Jewish Rock Radio
- Chesterfield, Missouri; United States;
- Broadcast area: Internet

Programming
- Language: English
- Format: Jewish rock

Ownership
- Owner: Judaism Alive

History
- First air date: 2010

Links
- Website: Jewish Rock Radio station

= Jewish Rock Radio =

Jewish Rock Radio is a non-profit Internet radio station founded in 2010. It is based in Chesterfield, Missouri.

==Development==
Jewish Rock Radio is a non-profit Internet radio station founded by Jewish rock musician Rick Recht, who is the station's executive director. Launched in 2010, it was one of the first exclusively Jewish rock online radio stations in the United States, and runs programming 7 days a week and 24 hours a day. It was conceived as a global communications channel for Jews across the world. Recht was inspired to create Jewish Rock Radio after seeing how Christian rock radio stations operated. The station is a non-profit under the umbrella of the 501c3 charity "Judaism Alive", an organization established in 2009 "to strengthen Jewish identity and connection for youth through their love of music, musical instruments, and online interaction" according to The Jewish Week.

==Mobile app==
In 2011 the station launched its mobile app, which is provided free of charge for both Apple and Android devices. More than 10,000 apps were downloaded in the first few months, providing over 500,000 listening minutes. In 2012 the app was named one of the top five Jewish music apps available on the Internet by The Jerusalem Post. The radio station became embedded in the websites of several top Jewish institutions.

==Live concerts==
Jewish Rock Radio DJs include Seth Williams out of St.
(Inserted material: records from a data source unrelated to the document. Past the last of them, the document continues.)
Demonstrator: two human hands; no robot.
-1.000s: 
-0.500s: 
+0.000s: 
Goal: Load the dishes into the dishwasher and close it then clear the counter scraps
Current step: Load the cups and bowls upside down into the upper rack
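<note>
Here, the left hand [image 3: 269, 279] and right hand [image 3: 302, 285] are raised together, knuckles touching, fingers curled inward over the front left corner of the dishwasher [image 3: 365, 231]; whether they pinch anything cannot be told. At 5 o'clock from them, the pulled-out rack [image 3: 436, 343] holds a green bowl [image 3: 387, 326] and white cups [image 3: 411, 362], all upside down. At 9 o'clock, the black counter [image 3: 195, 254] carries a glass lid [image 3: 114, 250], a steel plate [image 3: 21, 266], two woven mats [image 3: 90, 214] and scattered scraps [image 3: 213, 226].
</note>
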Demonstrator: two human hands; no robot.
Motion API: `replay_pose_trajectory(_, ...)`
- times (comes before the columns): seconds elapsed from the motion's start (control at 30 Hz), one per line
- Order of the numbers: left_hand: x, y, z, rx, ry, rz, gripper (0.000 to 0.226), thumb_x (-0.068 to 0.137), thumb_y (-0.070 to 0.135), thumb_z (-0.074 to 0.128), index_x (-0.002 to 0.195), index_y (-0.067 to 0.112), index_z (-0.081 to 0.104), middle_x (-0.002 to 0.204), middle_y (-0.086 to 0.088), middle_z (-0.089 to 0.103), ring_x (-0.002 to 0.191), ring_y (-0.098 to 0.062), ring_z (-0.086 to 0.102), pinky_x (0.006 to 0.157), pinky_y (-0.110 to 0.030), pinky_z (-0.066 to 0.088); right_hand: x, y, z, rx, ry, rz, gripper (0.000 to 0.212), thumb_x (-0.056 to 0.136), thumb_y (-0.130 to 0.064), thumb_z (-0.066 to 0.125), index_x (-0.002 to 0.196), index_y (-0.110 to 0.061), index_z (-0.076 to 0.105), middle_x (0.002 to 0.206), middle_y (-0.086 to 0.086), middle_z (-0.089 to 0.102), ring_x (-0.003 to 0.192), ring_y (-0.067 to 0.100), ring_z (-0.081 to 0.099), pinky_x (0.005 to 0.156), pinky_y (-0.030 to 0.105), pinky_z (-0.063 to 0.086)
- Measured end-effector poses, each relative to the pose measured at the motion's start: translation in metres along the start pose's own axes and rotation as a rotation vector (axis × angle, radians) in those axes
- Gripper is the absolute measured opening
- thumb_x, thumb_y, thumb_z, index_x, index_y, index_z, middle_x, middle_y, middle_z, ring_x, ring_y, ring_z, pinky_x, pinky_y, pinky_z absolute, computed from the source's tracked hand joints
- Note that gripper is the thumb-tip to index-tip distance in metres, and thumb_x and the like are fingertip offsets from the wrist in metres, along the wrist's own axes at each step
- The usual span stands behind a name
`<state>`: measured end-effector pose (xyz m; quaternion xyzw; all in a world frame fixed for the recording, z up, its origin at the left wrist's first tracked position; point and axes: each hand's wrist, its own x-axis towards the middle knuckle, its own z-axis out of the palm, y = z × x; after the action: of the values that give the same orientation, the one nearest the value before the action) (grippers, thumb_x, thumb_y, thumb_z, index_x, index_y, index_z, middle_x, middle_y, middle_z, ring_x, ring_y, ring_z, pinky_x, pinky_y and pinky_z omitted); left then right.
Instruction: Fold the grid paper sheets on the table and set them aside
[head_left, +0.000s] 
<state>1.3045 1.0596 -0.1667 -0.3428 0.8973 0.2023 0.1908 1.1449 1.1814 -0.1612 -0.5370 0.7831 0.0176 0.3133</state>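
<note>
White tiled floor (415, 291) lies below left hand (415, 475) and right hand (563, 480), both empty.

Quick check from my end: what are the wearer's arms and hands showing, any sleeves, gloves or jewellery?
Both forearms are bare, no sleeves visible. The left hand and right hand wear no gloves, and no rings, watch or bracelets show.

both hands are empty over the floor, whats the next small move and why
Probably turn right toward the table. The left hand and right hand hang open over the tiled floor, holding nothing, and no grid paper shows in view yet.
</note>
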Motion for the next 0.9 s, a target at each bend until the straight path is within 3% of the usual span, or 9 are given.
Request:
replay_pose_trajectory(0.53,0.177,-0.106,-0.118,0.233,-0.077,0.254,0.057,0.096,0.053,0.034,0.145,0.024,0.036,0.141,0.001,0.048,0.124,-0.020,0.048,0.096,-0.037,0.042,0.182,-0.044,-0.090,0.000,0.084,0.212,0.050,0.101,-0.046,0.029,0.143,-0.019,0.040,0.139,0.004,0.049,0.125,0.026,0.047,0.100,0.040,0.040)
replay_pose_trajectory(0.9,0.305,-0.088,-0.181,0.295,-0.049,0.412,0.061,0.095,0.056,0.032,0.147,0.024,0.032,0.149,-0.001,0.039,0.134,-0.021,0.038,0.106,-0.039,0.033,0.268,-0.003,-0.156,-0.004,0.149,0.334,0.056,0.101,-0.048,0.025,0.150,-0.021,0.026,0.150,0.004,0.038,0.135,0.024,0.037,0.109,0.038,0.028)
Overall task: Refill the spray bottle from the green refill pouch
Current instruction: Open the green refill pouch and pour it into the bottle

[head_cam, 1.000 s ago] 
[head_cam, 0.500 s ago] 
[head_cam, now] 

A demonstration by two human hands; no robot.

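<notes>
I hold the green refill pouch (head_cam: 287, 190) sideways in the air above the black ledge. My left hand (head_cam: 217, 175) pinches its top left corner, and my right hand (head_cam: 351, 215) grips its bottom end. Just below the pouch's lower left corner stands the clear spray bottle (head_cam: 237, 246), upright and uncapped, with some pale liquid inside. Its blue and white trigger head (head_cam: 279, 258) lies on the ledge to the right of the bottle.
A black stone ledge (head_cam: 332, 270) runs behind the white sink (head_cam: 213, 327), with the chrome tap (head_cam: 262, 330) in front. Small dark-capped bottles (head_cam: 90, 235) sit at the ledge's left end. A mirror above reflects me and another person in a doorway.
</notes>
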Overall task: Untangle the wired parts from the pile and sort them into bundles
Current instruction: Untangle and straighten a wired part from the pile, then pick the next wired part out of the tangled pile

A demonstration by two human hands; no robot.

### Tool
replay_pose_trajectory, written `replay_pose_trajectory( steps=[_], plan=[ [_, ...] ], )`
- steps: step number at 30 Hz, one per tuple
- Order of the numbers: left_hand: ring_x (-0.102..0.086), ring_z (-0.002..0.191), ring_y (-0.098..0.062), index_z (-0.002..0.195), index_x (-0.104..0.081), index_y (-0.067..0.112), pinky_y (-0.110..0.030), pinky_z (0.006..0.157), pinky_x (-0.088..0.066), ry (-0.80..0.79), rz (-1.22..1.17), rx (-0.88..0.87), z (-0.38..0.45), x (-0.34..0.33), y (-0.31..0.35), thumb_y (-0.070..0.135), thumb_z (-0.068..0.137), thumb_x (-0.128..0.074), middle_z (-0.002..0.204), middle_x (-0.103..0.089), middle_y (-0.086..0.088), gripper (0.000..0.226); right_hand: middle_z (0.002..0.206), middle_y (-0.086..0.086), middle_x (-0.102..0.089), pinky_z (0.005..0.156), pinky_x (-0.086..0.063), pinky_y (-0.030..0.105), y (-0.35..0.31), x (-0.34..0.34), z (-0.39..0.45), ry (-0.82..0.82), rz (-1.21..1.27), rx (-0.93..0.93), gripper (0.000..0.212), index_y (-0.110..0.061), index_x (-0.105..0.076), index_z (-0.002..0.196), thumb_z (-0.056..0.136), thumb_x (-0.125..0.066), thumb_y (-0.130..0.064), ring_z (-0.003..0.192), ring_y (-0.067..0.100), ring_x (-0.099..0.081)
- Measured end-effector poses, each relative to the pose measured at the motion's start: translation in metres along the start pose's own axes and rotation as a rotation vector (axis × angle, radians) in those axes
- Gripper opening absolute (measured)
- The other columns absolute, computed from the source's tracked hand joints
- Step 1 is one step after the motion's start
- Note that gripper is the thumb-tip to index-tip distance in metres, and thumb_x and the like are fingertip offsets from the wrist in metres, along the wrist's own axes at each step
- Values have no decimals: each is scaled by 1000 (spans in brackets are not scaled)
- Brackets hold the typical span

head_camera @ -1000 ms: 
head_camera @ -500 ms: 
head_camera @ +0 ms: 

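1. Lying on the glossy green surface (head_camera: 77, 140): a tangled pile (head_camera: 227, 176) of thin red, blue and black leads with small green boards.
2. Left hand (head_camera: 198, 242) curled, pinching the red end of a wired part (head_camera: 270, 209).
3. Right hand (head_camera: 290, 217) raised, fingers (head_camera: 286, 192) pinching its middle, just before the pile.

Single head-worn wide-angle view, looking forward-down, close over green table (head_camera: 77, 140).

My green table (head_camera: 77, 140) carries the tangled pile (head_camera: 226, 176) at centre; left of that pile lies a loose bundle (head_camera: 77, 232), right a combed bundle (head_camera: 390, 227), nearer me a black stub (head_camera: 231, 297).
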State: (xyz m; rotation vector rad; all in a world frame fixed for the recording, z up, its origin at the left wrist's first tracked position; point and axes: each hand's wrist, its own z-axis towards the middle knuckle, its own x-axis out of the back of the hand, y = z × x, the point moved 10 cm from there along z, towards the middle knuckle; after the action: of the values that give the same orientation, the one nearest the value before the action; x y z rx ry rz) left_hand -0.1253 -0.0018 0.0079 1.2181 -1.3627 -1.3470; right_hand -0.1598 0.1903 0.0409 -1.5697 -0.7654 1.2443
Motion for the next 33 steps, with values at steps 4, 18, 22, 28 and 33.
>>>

Louis, and has a focus on new up-and-coming artists. Many who work at the station also provide collaborative live shows at major music concerts. In February 2013 the station organized and hosted the first Jewish Rock Radio Rockfest National Music Festival at the St. Louis Jewish Community Center.

==Recognition==
In 2011 the station was awarded a Slingshot Award, given as a part of the "annual compilation of the 50 most inspiring and innovative organizations, projects, and programs in the North American Jewish community". This includes serving as an advertising vehicle to Jewish-oriented businesses to directly communicate with their target constituencies.